(What is being asked) Going through the records that follow, please count the lines with "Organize" in them and give only the count.

[Stored records]
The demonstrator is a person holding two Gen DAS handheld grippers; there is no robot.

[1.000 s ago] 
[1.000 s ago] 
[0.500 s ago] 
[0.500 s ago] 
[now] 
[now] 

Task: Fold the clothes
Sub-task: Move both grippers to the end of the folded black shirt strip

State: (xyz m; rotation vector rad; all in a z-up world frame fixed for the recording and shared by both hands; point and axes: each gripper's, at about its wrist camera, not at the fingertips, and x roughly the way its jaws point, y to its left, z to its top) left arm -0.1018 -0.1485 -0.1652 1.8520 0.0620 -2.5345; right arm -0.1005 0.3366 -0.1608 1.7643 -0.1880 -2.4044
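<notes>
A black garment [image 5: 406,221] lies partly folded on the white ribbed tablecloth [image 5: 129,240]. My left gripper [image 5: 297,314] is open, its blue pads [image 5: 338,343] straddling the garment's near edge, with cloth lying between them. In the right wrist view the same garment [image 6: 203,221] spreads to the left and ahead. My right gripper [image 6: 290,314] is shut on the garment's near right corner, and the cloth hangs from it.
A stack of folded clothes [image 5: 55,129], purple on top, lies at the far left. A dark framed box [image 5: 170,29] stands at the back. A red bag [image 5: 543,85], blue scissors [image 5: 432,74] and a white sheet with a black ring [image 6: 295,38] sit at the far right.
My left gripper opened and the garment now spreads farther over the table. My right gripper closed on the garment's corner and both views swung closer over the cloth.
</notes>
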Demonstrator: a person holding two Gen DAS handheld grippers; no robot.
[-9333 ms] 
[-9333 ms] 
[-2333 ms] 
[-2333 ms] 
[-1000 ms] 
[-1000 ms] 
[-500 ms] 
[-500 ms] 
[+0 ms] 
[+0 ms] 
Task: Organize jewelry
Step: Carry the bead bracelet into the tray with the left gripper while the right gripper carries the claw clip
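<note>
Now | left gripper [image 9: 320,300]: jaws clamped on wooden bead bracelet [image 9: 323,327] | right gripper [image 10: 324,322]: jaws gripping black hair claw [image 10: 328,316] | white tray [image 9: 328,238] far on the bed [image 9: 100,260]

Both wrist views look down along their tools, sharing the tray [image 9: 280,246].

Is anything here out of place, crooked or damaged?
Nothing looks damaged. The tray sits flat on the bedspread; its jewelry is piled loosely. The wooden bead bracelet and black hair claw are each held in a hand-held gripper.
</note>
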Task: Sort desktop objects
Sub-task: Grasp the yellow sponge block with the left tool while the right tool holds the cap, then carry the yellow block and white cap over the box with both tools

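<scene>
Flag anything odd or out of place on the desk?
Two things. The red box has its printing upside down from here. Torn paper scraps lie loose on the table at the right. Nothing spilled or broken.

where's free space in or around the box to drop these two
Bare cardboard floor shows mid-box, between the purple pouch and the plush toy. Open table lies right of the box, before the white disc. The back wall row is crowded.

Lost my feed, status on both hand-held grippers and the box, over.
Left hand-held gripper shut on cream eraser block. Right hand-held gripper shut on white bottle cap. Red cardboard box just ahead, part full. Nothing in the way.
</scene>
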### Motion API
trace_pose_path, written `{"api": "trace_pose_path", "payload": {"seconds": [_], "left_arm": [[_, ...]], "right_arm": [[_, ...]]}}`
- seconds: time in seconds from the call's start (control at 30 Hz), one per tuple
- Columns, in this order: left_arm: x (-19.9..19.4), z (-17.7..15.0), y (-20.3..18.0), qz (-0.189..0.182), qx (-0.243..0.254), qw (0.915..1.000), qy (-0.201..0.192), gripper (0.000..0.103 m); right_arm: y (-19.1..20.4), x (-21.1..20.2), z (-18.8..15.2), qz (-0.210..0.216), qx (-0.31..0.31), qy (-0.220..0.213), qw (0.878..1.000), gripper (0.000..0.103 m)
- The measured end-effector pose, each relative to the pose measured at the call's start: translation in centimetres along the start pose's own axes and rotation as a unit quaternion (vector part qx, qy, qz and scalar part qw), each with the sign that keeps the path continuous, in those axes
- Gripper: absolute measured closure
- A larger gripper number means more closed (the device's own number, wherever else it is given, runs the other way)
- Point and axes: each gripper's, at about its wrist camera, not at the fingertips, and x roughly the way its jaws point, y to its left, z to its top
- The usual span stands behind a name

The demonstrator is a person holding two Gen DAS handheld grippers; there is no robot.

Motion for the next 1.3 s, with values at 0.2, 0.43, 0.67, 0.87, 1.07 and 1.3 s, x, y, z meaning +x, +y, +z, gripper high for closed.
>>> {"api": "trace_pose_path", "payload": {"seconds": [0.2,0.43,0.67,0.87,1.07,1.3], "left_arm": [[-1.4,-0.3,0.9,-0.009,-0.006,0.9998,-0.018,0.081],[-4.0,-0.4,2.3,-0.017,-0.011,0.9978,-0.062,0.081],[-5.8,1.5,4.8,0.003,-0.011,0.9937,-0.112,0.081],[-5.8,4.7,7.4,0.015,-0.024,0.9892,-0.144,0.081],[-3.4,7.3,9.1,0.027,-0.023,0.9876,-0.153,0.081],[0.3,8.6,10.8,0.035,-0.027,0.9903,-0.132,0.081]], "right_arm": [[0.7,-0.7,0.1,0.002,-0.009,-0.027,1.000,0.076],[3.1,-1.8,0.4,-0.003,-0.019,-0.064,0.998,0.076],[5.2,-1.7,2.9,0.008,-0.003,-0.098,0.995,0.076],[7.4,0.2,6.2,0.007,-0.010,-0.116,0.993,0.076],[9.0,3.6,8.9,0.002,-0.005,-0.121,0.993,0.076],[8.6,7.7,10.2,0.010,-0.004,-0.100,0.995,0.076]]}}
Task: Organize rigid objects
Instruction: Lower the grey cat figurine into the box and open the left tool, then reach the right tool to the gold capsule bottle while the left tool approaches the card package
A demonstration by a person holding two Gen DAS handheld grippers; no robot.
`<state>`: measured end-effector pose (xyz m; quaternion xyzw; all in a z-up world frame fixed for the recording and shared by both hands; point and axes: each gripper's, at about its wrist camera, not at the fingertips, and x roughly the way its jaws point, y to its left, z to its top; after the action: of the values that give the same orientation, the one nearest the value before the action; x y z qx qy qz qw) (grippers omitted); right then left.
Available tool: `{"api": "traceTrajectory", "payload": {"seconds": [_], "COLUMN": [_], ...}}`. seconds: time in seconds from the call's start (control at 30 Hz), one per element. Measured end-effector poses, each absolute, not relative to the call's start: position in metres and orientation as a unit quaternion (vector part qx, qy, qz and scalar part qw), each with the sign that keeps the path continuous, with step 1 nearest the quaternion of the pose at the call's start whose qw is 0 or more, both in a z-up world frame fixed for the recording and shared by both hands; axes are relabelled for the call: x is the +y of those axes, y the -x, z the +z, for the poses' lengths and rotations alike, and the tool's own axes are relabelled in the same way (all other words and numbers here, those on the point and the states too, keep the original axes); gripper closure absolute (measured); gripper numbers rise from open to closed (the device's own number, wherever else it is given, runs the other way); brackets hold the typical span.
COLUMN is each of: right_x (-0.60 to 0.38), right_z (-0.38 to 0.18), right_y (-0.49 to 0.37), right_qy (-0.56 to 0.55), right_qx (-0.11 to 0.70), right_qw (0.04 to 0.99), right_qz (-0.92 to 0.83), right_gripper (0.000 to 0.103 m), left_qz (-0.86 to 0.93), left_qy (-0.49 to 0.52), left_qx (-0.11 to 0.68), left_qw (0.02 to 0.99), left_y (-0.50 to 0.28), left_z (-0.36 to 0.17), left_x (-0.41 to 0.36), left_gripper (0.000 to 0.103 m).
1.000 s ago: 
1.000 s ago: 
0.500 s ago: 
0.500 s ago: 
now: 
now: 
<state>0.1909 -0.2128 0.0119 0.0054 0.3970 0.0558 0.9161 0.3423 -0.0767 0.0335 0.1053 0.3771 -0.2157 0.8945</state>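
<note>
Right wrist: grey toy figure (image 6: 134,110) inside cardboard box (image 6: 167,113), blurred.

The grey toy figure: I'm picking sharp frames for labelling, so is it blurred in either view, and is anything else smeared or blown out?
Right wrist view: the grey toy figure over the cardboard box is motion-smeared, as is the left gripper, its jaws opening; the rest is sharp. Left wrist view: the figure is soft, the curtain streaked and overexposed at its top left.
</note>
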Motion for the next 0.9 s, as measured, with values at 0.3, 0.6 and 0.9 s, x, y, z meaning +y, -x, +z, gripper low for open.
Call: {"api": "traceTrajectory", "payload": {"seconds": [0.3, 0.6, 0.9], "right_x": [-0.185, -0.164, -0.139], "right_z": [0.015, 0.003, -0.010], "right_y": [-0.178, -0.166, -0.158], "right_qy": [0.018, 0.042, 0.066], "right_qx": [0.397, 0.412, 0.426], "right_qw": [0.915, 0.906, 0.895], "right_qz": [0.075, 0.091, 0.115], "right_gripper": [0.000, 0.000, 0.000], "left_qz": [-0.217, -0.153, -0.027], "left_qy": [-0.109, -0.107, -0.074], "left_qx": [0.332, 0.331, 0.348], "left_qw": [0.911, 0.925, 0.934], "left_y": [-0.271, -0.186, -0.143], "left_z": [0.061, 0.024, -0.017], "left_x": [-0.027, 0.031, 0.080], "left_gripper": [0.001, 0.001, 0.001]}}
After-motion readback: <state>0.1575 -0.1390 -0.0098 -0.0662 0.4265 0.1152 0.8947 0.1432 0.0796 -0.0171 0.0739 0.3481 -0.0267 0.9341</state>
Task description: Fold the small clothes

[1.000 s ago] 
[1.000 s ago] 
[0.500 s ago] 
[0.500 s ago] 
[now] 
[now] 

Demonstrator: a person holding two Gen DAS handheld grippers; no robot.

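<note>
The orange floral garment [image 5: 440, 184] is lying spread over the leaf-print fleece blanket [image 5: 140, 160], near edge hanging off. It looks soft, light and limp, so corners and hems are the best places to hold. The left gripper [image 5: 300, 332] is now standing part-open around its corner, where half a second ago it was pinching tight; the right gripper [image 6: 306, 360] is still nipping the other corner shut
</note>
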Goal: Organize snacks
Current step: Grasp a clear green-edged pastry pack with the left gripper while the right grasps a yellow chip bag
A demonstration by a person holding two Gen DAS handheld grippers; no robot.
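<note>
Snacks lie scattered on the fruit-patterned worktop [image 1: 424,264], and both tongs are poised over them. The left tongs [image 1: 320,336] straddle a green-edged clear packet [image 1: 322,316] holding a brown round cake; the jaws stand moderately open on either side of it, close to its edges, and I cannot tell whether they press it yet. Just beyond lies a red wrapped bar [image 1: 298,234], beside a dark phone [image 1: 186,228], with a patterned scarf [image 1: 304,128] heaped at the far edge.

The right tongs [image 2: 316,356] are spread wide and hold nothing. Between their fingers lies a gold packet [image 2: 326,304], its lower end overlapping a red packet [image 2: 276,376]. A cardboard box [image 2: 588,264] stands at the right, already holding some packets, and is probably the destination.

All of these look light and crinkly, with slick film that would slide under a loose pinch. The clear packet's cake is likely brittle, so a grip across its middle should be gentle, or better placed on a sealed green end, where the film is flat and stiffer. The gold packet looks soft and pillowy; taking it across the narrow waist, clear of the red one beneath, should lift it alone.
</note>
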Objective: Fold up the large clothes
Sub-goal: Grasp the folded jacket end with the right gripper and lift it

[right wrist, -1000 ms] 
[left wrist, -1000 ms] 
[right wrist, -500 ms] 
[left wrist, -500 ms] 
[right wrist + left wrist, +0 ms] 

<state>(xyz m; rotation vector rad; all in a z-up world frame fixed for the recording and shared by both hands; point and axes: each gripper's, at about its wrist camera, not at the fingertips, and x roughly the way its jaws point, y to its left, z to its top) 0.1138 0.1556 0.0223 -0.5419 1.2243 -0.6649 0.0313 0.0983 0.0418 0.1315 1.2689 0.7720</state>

(Completed exercise) 3